PROMPT: The answer is to be the data below, written out in full and exactly.
========================
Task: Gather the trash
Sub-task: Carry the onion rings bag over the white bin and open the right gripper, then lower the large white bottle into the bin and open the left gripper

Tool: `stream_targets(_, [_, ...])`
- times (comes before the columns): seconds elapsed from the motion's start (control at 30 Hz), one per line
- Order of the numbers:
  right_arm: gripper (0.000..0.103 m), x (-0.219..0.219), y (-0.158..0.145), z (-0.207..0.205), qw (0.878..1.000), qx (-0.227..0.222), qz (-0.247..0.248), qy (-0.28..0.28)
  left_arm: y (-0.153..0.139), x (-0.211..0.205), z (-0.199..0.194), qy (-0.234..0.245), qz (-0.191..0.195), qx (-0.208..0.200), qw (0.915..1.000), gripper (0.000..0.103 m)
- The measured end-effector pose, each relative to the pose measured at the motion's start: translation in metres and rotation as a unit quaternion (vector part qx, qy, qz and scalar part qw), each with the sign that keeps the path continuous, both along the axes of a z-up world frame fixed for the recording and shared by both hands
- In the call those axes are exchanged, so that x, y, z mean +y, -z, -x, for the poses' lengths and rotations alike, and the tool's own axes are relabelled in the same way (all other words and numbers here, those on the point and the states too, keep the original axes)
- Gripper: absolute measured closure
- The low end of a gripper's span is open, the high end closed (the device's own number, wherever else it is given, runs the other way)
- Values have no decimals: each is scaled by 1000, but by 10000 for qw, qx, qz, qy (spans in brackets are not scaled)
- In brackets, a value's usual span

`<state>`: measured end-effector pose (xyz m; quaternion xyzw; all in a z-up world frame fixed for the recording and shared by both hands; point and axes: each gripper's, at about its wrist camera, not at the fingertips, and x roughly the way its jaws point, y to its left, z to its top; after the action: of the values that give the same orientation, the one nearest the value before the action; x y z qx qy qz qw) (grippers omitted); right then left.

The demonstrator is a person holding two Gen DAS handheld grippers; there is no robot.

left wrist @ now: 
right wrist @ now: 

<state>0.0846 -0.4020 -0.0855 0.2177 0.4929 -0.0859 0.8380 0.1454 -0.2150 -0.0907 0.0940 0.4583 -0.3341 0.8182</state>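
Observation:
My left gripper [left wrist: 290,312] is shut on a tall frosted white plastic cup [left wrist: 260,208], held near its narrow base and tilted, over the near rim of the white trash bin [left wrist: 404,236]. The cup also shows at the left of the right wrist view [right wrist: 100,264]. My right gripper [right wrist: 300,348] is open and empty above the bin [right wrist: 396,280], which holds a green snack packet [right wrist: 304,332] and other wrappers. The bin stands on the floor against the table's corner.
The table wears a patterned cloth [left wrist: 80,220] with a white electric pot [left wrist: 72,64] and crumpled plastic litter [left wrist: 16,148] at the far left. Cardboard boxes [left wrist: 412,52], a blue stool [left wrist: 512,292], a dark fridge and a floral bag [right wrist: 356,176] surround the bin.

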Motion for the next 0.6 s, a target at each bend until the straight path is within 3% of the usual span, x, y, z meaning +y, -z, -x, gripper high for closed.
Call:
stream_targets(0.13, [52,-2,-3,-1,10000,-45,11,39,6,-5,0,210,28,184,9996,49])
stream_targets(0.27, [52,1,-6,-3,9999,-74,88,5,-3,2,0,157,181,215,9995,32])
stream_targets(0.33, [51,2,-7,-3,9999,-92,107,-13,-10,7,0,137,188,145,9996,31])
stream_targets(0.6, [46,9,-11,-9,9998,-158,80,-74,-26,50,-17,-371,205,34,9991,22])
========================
RESPONSE BELOW:
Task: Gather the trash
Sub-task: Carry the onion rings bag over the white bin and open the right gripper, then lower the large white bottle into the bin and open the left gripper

Tool: `stream_targets(_, [_, ...])`
- times (comes before the columns): seconds elapsed from the motion's start (control at 30 Hz), one per line
- Order of the numbers:
  right_arm: gripper (0.000..0.103 m), x (-0.219..0.219), y (-0.158..0.145), z (-0.207..0.205), qw (0.878..1.000), qx (-0.227..0.222), qz (-0.247..0.248), qy (-0.28..0.28)
  left_arm: y (-0.153..0.139), x (-0.211..0.205), z (-0.199..0.194), qy (-0.234..0.245), qz (-0.191..0.195), qx (-0.208..0.200), qw (0.915..1.000), gripper (0.000..0.103 m)
- The measured end-effector pose, each relative to the pose measured at the motion's start: translation in metres and rotation as a unit quaternion (vector part qx, qy, qz and scalar part qw), each with the sign that keeps the path continuous, both along the axes of a z-up world frame fixed for the recording and shared by both hands
- In the call those axes are exchanged, so that x, y, z mean +y, -z, -x, for the poses' lengths and rotations alike, and the tool's own axes are relabelled in the same way (all other words and numbers here, those on the point and the states too, keep the original axes)
- Gripper: absolute measured closure
- The low end of a gripper's span is open, the high end closed (the device's own number, wherever else it is given, runs the other way)
- Values have no decimals: each is scaled by 1000, but by 10000 for qw, qx, qz, qy (spans in brackets are not scaled)
- In brackets, a value's usual span

`<state>`: measured end-effector pose (xyz m; quaternion xyzw; all in a z-up world frame fixed for the recording and shared by both hands; point and axes: each gripper's, at about its wrist camera, not at the fingertips, and x roughly the way its jaws point, y to its left, z to its top; after the action: of the values that give the same orientation, the one nearest the value before the action; x y z qx qy qz qw) (grippers omitted); right then left.

The demonstrator is a person holding two Gen DAS handheld grippers; there is no robot.

left wrist @ now: 
right wrist @ now: 

<state>0.0846 -0.4020 -0.0855 0.2177 0.4929 -0.0859 0.8380 0.1454 -0.2150 -0.0907 0.0940 0.4583 -0.3341 0.8182</state>
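Observation:
My left gripper [left wrist: 290,312] is shut on a tall frosted white plastic cup [left wrist: 260,208], held near its narrow base and tilted, over the near rim of the white trash bin [left wrist: 404,236]. The cup also shows at the left of the right wrist view [right wrist: 100,264]. My right gripper [right wrist: 300,348] is open and empty above the bin [right wrist: 396,280], which holds a green snack packet [right wrist: 304,332] and other wrappers. The bin stands on the floor against the table's corner.
The table wears a patterned cloth [left wrist: 80,220] with a white electric pot [left wrist: 72,64] and crumpled plastic litter [left wrist: 16,148] at the far left. Cardboard boxes [left wrist: 412,52], a blue stool [left wrist: 512,292], a dark fridge and a floral bag [right wrist: 356,176] surround the bin.
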
Motion for the next 0.6 s, a target at each bend until the straight path is within 3% of the usual span, x, y, z meaning +y, -z, -x, gripper high for closed.
Call:
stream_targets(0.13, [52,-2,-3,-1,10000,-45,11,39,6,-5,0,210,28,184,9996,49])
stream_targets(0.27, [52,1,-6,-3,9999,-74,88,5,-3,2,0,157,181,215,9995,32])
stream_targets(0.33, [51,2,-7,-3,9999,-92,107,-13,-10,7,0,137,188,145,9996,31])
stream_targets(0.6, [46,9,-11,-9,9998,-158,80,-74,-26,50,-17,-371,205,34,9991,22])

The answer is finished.